## Aim of the task:
Your answer must be the listing, given again word for word.

## Excerpted records:
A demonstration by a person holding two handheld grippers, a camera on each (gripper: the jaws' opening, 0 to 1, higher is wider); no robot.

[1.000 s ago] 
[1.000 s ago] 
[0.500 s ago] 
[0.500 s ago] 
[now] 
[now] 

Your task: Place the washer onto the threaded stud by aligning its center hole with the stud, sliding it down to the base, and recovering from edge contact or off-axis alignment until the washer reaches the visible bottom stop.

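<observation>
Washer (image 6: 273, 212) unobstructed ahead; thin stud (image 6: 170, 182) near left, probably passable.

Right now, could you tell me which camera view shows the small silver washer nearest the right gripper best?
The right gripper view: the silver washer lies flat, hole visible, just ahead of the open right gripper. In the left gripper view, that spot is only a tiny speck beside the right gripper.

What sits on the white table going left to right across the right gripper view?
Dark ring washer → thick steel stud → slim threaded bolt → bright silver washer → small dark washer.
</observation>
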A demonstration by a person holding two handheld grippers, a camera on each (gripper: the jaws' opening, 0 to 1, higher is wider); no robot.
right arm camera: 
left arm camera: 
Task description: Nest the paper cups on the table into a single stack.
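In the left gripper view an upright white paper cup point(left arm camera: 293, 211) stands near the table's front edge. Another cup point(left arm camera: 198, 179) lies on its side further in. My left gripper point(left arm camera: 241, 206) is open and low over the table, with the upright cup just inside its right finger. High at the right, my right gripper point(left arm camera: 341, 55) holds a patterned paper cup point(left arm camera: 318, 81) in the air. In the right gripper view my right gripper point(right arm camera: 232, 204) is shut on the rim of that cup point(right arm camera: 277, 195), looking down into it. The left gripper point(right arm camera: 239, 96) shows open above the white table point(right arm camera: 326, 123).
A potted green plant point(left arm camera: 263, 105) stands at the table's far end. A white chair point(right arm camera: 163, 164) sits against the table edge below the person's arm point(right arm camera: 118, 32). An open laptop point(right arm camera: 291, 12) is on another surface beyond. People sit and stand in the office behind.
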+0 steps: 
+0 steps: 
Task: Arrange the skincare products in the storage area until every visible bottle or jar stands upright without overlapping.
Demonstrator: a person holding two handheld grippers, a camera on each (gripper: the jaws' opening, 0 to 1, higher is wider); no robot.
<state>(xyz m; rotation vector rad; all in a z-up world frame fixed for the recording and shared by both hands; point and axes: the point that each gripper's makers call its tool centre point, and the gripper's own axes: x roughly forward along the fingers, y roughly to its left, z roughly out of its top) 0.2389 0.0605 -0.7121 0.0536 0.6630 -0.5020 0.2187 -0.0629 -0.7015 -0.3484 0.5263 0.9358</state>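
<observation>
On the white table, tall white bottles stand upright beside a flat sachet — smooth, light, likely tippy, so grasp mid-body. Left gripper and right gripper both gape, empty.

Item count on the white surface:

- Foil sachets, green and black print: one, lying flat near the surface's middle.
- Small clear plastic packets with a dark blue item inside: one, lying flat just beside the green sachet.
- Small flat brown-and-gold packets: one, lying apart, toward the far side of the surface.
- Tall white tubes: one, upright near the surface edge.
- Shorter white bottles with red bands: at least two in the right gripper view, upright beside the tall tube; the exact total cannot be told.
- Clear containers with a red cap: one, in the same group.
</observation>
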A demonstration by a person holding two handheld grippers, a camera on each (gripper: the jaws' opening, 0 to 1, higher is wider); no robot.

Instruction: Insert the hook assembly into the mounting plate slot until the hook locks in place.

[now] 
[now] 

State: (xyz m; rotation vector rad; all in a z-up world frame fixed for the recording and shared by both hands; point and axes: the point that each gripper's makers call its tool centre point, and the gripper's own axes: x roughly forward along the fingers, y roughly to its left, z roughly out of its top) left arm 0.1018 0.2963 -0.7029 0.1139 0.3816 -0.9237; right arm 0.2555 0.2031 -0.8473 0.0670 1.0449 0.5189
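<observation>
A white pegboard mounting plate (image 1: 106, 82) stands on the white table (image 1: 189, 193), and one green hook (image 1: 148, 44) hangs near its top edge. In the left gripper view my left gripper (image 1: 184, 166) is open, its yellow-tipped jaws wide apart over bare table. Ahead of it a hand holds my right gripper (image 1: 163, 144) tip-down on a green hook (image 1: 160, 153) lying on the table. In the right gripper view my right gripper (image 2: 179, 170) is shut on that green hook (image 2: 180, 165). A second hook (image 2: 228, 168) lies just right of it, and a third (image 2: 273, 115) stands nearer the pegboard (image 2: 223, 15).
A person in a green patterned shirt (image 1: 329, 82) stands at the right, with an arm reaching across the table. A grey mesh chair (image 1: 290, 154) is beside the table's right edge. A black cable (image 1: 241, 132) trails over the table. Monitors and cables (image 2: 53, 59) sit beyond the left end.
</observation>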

## Written response:
A demonstration by a person holding two handheld grippers, a camera on each (gripper: the jaws' opening, 0 to 1, higher is wider); no robot.

[1.000 s ago] 
[1.000 s ago] 
[0.500 s ago] 
[0.500 s ago] 
[now] 
[now] 

Your task: Place the washer onto the threaded stud by aligning its center hole with the stud, sliding it down to the base, and recovering from edge contact or off-axis alignment until the washer reaches the visible bottom stop.

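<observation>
Washer (image 6: 273, 212) unobstructed ahead; thin stud (image 6: 170, 182) near left, probably passable.

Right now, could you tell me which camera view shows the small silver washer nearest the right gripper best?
The right gripper view: the silver washer lies flat, hole visible, just ahead of the open right gripper. In the left gripper view, that spot is only a tiny speck beside the right gripper.

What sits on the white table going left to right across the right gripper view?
Dark ring washer → thick steel stud → slim threaded bolt → bright silver washer → small dark washer.
</observation>
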A demonstration by a person holding two handheld grippers, a camera on each (gripper: the jaws' opening, 0 to 1, higher is wider); no robot.
right arm camera: 
left arm camera: 
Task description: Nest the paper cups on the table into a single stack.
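In the left gripper view an upright white paper cup point(left arm camera: 293, 211) stands near the table's front edge. Another cup point(left arm camera: 198, 179) lies on its side further in. My left gripper point(left arm camera: 241, 206) is open and low over the table, with the upright cup just inside its right finger. High at the right, my right gripper point(left arm camera: 341, 55) holds a patterned paper cup point(left arm camera: 318, 81) in the air. In the right gripper view my right gripper point(right arm camera: 232, 204) is shut on the rim of that cup point(right arm camera: 277, 195), looking down into it. The left gripper point(right arm camera: 239, 96) shows open above the white table point(right arm camera: 326, 123).
A potted green plant point(left arm camera: 263, 105) stands at the table's far end. A white chair point(right arm camera: 163, 164) sits against the table edge below the person's arm point(right arm camera: 118, 32). An open laptop point(right arm camera: 291, 12) is on another surface beyond. People sit and stand in the office behind.
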+0 steps: 
+0 steps: 
Task: Arrange the skincare products in the storage area until every visible bottle or jar stands upright without overlapping.
Demonstrator: a person holding two handheld grippers, a camera on each (gripper: the jaws' opening, 0 to 1, higher is wider); no robot.
<state>(xyz m; rotation vector rad; all in a z-up world frame fixed for the recording and shared by both hands; point and axes: the point that each gripper's makers call its tool centre point, and the gripper's own axes: x roughly forward along the fingers, y roughly to its left, z roughly out of its top) 0.2389 0.0605 -0.7121 0.0536 0.6630 -0.5020 0.2187 -0.0629 -0.7015 -0.3484 0.5263 0.9358</state>
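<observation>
On the white table, tall white bottles stand upright beside a flat sachet — smooth, light, likely tippy, so grasp mid-body. Left gripper and right gripper both gape, empty.

Item count on the white surface:

- Foil sachets, green and black print: one, lying flat near the surface's middle.
- Small clear plastic packets with a dark blue item inside: one, lying flat just beside the green sachet.
- Small flat brown-and-gold packets: one, lying apart, toward the far side of the surface.
- Tall white tubes: one, upright near the surface edge.
- Shorter white bottles with red bands: at least two in the right gripper view, upright beside the tall tube; the exact total cannot be told.
- Clear containers with a red cap: one, in the same group.
</observation>
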A demonstration by a person holding two handheld grippers, a camera on each (gripper: the jaws' opening, 0 to 1, higher is wider); no robot.

Instruction: Insert the hook assembly into the mounting plate slot until the hook locks in place.

[now] 
[now] 

State: (xyz m; rotation vector rad; all in a z-up world frame fixed for the recording and shared by both hands; point and axes: the point that each gripper's makers call its tool centre point, and the gripper's own axes: x roughly forward along the fingers, y roughly to its left, z roughly out of its top) left arm 0.1018 0.2963 -0.7029 0.1139 0.3816 -0.9237; right arm 0.2555 0.2031 -0.8473 0.0670 1.0449 0.5189
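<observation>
A white pegboard mounting plate (image 1: 106, 82) stands on the white table (image 1: 189, 193), and one green hook (image 1: 148, 44) hangs near its top edge. In the left gripper view my left gripper (image 1: 184, 166) is open, its yellow-tipped jaws wide apart over bare table. Ahead of it a hand holds my right gripper (image 1: 163, 144) tip-down on a green hook (image 1: 160, 153) lying on the table. In the right gripper view my right gripper (image 2: 179, 170) is shut on that green hook (image 2: 180, 165). A second hook (image 2: 228, 168) lies just right of it, and a third (image 2: 273, 115) stands nearer the pegboard (image 2: 223, 15).
A person in a green patterned shirt (image 1: 329, 82) stands at the right, with an arm reaching across the table. A grey mesh chair (image 1: 290, 154) is beside the table's right edge. A black cable (image 1: 241, 132) trails over the table. Monitors and cables (image 2: 53, 59) sit beyond the left end.
</observation>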

This finishes the answer.